Уже на исходе последних сил, уже не вставая, мама призналась мне, что жалеет о своем попустительстве: мол, нельзя было в детстве пускать меня в Южный к Матвеичу, нельзя было позволять настолько «прилепиться» к кукольному делу, настолько в нем «пропасть». Почему, спросил я, изображая удивление, хотя отлично понимал — сукин сын! — что она имеет в виду. Потому, сказала она, жалко и виновато улыбаясь, стесняясь и перед смертью сказать мне что-то, что может меня огорчить, — потому, что тебя унес Лесной Царь…
И я чуть не разрыдался от щемящей жалости — к ней, к себе, ко всей ее минувшей, затоптанной, изгаженной жизни.
И вот, вместо того чтобы выть от безысходной своей вины перед матерью, я сижу над свечой и думаю о Ромке, только о Ромке…
Вдруг вспомнил, что летящий снег он называл «прощенными душами». Вон, говорил, прощенные души летят… В детстве мне казалось, что он различает в устройстве мироздания что-то такое, чего не различают остальные.

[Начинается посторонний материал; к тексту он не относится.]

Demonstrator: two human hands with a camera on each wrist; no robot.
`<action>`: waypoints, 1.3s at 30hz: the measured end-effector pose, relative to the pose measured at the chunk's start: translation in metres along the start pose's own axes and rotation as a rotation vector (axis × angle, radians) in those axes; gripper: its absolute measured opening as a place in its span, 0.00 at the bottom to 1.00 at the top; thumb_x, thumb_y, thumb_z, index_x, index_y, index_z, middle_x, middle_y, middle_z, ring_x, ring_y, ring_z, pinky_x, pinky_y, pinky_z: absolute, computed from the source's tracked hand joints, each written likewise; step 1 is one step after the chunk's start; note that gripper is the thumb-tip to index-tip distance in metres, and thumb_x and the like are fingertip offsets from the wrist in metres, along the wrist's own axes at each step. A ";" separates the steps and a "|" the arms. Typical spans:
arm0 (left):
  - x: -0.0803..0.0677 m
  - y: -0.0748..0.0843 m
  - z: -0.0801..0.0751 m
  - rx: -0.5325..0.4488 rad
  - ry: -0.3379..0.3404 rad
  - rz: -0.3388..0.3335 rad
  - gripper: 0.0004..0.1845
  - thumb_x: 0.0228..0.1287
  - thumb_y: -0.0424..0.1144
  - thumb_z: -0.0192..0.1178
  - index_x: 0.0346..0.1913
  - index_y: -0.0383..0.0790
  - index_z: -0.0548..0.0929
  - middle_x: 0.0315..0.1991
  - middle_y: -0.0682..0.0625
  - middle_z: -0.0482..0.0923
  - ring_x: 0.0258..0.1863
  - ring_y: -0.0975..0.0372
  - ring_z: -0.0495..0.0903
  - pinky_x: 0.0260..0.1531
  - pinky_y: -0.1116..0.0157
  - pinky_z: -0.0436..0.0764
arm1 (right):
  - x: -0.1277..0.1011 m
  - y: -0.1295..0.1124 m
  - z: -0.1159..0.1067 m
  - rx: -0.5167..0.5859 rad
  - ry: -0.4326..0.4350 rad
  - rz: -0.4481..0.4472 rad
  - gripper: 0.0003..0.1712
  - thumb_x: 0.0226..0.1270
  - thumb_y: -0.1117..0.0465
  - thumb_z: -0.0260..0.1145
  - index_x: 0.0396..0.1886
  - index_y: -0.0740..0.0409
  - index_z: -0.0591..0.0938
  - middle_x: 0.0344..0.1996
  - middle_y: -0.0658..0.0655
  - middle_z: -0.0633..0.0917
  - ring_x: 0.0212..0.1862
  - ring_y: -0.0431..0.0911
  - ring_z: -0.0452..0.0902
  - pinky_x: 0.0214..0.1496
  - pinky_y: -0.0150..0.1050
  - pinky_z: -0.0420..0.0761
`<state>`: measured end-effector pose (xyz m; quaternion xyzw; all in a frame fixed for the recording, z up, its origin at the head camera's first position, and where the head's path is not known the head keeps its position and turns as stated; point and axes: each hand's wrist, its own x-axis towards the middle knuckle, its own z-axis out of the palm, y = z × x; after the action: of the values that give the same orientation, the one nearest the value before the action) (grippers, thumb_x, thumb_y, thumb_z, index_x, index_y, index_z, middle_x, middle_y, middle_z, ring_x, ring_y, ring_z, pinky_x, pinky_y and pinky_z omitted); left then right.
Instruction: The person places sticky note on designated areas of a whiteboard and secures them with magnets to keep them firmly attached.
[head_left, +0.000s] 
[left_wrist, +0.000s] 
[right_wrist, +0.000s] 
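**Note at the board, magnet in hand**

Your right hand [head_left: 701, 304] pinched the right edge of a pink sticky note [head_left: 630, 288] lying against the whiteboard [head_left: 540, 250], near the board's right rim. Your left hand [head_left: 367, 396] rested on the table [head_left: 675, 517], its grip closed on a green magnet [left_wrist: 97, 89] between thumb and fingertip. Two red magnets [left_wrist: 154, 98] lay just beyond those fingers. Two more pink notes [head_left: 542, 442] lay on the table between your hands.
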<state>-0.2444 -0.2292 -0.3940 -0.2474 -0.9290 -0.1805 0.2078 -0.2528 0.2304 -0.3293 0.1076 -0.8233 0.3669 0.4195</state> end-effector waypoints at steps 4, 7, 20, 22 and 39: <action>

Никто, кроме меня и мамы, не знал так хорошо его руку. Каждую неделю он доверял нам стричь ногти. Это единственное, чего он не мог делать сам. Остальное все делал быстро и ловко. Сейчас вспомнил случай (вот еще один укус змеи): отец очень любил лук; что бы ни ел, лук должен был присутствовать в больших количествах. Летом — зеленый, круглый год — репчатый. Я разрезал для него луковицу на четыре части, это была моя обязанность. Однажды мы поссорились, и он не стал просить меня. Я сидел за столом — там, где и сейчас сижу над валким огоньком свечи, — и язвительно наблюдал, как он справится. Не могу простить себе! Он стал у края стола, уперся «маленькой ручкой» в стол, прижал ею луковицу, размахнулся и ударил кухонным ножом. Луковица отлетела на пол. Он терпеливо поднял ее, принял исходную позу и ударил опять… Так и бился с ней, пока не перерубил.
Мне кажется, он стеснялся своей «маленькой ручки». Летом носил тенниски с коротким рукавом до локтя, чтоб прикрывал обрубок. На пляже всегда левой рукой держал обрубок правой. Он на всех фотографиях так стоит — вроде бы локоть почесывает. Так беззубые, смеясь, прикрывают рот рукой.